Faith is beliving in that which you cannot see, the rest are the fillers.

The sun setting on the farm on a perfectly breezy night with all the evening sounds swirling around me deliberately grab at my senses like they always did when I was younger (at home on the farm). Being more aware of my senses has always been a blessing and a curse. I am emotional, and sensitive for myself and for other's. (I may often do this with some people that most people do not  think deserve my sympathy or any one's sympathy for that matter), OR there is also presumed rationality understood by others when I decline to provide my sympathy due to the general certainty that the person is most definitely NOT deserving of any more forgiveness and sympathy than they have already pulled from others in a seductive way. I guess throughout life I have grown to be quite guarded and protective of my senses. I had been hurt a whole lot in my lifetime due to feeling so bad for everyone- then I realized: many of those times I was wasting my pain on those who were "undeserving". I put those words in quotations because I am fully aware that I am not the judge in this life. I balance on the line of constantly wondering when I should let my heart step up and get involved. I feel like all I have is a balance beam under my feet and a blindfold over my eyes.

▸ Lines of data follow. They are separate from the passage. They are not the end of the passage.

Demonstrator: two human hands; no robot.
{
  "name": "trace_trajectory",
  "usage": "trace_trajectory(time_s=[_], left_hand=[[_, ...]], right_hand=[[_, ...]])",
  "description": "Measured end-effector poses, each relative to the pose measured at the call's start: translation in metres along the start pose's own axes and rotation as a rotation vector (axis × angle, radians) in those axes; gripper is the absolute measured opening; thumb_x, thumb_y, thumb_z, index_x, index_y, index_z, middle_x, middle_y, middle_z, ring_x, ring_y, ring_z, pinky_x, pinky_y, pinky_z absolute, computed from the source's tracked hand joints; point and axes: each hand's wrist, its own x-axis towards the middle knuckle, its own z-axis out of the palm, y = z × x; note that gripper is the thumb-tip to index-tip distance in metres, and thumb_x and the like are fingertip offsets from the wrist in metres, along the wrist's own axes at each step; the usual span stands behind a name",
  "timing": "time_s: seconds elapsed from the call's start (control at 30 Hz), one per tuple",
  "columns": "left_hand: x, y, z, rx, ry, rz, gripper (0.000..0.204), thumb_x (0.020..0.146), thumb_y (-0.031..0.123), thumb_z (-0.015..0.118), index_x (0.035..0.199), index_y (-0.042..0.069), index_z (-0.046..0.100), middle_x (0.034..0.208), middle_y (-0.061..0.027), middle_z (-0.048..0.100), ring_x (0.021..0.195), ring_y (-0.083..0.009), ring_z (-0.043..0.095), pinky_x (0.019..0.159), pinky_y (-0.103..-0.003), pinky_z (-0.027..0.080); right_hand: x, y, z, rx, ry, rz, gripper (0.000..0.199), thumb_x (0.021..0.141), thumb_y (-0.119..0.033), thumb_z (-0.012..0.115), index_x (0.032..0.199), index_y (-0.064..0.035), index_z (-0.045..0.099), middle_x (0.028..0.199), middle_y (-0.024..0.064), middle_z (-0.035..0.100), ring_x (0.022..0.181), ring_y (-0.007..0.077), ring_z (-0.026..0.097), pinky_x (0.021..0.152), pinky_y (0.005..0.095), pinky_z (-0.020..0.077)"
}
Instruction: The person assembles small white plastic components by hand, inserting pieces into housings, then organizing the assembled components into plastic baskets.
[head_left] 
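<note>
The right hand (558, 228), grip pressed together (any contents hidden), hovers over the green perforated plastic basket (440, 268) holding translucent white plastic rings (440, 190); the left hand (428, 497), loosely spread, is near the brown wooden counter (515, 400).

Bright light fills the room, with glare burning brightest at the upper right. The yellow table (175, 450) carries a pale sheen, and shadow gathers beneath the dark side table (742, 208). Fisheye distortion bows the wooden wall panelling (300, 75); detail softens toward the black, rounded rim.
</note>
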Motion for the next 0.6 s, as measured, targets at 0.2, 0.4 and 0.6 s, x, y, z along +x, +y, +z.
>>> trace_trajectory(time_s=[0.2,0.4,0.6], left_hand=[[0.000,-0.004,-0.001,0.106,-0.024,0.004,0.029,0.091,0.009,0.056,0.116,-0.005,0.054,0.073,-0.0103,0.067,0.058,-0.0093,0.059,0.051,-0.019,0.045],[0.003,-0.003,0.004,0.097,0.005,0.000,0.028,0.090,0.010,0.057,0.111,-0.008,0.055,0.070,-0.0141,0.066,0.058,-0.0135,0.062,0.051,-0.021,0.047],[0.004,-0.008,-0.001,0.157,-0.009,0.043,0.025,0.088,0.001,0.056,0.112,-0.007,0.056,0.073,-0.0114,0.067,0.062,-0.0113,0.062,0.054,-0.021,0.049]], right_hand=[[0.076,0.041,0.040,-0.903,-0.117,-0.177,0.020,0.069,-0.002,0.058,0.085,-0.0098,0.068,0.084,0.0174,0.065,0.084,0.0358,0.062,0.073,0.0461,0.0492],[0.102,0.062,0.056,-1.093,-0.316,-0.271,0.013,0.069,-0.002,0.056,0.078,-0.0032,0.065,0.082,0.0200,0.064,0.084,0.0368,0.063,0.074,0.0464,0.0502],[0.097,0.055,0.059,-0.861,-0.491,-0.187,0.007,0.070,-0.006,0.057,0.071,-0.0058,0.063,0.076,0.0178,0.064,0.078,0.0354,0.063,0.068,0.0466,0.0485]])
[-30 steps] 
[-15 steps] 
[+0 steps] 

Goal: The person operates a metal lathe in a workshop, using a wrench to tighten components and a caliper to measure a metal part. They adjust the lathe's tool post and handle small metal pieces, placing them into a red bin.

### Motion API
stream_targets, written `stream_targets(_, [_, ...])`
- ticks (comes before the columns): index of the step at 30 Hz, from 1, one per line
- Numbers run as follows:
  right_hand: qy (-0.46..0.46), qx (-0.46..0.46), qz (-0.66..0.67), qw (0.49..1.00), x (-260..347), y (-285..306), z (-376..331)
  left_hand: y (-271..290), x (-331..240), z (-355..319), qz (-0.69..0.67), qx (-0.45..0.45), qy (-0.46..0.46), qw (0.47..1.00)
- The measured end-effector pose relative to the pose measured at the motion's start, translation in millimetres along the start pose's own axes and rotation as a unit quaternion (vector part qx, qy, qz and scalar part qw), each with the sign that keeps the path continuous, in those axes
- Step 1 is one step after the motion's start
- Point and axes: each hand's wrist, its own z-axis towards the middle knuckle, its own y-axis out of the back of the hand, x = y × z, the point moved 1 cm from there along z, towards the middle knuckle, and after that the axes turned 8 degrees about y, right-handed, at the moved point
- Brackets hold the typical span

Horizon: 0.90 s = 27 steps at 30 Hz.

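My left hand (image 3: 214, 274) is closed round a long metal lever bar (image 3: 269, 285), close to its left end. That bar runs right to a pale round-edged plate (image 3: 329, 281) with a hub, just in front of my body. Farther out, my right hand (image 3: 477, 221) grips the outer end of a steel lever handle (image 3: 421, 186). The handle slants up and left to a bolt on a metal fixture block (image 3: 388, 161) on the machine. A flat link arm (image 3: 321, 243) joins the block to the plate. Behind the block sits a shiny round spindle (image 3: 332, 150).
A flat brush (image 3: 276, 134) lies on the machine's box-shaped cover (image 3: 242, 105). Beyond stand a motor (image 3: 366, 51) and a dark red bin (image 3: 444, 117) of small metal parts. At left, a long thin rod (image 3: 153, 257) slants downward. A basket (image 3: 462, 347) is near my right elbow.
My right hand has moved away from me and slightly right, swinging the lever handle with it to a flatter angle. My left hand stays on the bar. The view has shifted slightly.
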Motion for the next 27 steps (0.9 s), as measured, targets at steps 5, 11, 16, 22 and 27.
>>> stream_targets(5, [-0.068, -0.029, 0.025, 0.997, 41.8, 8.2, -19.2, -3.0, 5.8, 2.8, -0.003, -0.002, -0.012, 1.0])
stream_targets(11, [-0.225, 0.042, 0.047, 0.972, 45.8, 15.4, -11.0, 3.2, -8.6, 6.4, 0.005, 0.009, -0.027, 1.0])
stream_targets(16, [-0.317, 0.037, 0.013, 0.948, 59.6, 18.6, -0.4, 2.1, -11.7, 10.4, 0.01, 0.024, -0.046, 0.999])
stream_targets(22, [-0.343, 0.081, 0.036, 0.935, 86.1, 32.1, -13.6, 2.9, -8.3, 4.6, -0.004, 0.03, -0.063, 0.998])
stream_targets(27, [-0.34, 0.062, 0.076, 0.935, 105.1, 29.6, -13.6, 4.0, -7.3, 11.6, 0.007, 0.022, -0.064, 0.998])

This part of me always seems to be shoving her way through the masses of people as she attempts to sift through a crowded concert where she, my rational thoughts,  has front row seats. I know that this life is not about me but more about what I can do while I am here, so a little discomfort to help those who have continually manipulated and caused me to become guarded...well I guess I am suppose to do that.... in this life....right?
It isn't only the sensitivity to emotions I seem to feel so deeply: there are the strong smells that I can smell that no one else can smell. I am quite sure this is why I remained nauseous throughout all of my pregnancies. I still acquaint certain smells with my pregnancies- (they were torturous). The smell if Subway is horrible to me - ginger root doesn't make me sick it just makes me flash back to the horrible times I smelled those acquainted objects or places with misery. I still can't handle certain foods, certain detergent, hospital smells, doctor offices, hand sanitiser....it all literally stinks.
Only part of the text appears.